Extract the opening line of the entries and every line after it, stopping at and including the line that contains "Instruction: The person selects". Do not include pictures.

==== Records for this task

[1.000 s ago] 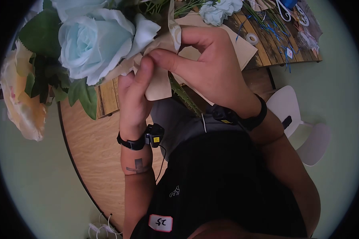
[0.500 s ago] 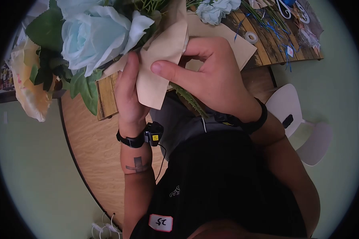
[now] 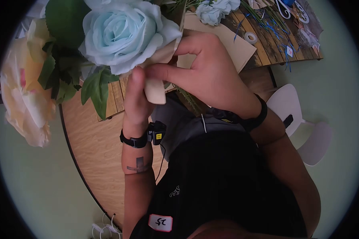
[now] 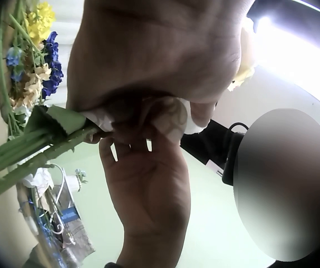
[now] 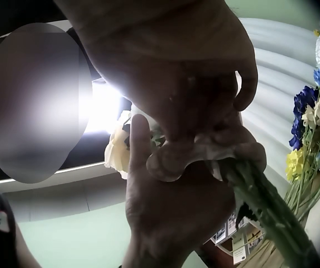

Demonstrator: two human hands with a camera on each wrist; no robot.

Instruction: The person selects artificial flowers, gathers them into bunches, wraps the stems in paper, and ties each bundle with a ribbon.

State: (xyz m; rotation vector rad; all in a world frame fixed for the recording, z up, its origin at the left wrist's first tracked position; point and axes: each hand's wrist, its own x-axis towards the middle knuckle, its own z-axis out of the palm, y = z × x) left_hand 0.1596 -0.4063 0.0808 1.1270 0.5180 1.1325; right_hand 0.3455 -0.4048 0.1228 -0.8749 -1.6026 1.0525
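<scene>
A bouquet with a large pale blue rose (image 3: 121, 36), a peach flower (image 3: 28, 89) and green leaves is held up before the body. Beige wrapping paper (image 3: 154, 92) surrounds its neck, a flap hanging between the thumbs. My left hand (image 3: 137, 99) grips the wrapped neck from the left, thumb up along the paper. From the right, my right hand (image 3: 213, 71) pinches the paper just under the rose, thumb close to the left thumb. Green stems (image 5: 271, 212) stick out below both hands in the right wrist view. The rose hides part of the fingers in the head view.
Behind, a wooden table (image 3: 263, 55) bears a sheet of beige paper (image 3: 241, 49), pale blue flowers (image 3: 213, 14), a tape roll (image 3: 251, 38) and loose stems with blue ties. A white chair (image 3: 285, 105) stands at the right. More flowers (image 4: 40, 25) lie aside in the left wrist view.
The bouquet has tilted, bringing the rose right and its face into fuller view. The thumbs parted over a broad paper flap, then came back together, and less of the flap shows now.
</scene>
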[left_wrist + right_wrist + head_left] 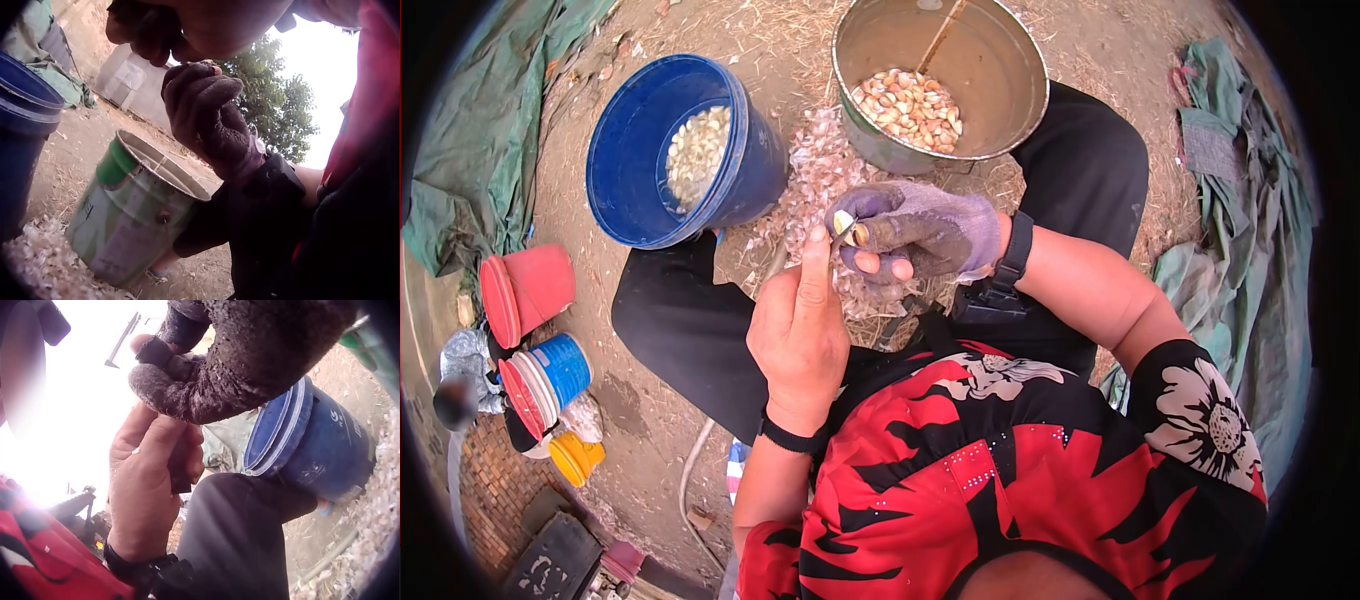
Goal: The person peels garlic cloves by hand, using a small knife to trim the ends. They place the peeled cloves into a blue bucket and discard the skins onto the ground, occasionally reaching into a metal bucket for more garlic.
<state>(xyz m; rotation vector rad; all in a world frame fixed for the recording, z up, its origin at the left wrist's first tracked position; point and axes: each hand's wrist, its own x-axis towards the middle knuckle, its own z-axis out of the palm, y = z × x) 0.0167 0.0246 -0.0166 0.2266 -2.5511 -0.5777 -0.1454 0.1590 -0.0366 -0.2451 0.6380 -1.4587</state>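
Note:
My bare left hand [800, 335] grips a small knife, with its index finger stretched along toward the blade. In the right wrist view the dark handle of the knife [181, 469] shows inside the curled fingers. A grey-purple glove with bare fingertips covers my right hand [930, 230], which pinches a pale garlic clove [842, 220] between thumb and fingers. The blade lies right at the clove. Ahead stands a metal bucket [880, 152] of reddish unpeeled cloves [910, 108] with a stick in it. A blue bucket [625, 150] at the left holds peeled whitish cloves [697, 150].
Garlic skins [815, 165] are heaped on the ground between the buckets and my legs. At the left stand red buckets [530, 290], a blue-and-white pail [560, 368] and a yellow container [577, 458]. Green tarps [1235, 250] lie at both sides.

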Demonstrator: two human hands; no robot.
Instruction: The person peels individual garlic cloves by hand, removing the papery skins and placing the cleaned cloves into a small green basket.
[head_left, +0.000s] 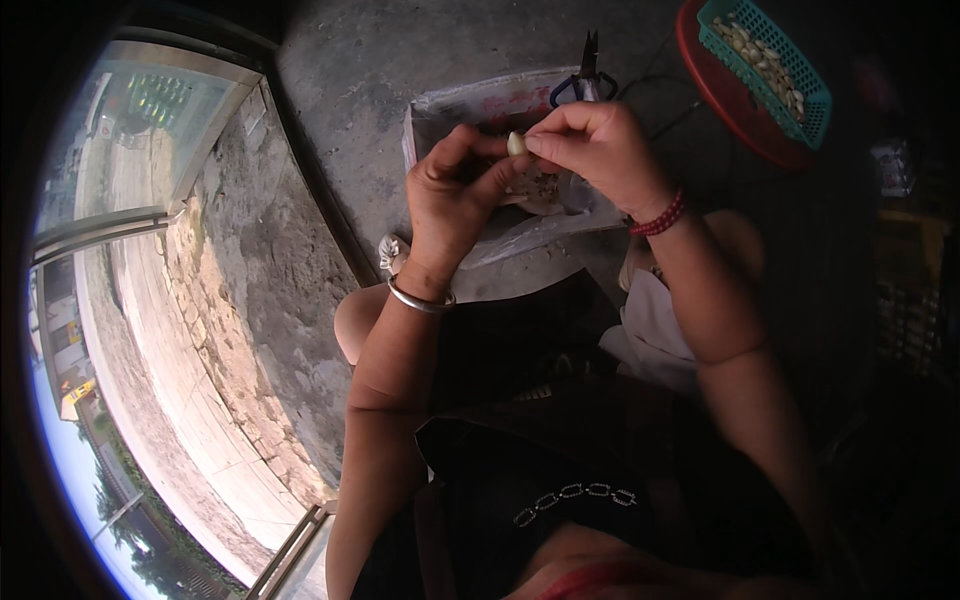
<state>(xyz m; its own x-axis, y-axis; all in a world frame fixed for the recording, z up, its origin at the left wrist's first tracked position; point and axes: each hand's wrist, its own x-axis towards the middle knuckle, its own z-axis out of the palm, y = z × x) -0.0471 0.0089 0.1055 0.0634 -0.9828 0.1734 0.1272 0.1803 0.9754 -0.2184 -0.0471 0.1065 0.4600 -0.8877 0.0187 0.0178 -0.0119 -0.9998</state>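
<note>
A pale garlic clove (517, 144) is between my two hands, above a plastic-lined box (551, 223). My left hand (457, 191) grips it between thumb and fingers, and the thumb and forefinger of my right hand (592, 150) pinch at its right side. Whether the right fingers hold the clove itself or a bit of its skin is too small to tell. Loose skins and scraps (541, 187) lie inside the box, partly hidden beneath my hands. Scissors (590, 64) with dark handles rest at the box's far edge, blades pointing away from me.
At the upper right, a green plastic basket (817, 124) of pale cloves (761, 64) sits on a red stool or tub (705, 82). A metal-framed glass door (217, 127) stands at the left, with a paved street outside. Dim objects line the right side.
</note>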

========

## [Result of this exercise]
[1.000 s ago] 
[0.500 s ago] 
[now] 
[now] 
[now] 

Demonstrator: two human hands with a camera on each wrist; no robot.

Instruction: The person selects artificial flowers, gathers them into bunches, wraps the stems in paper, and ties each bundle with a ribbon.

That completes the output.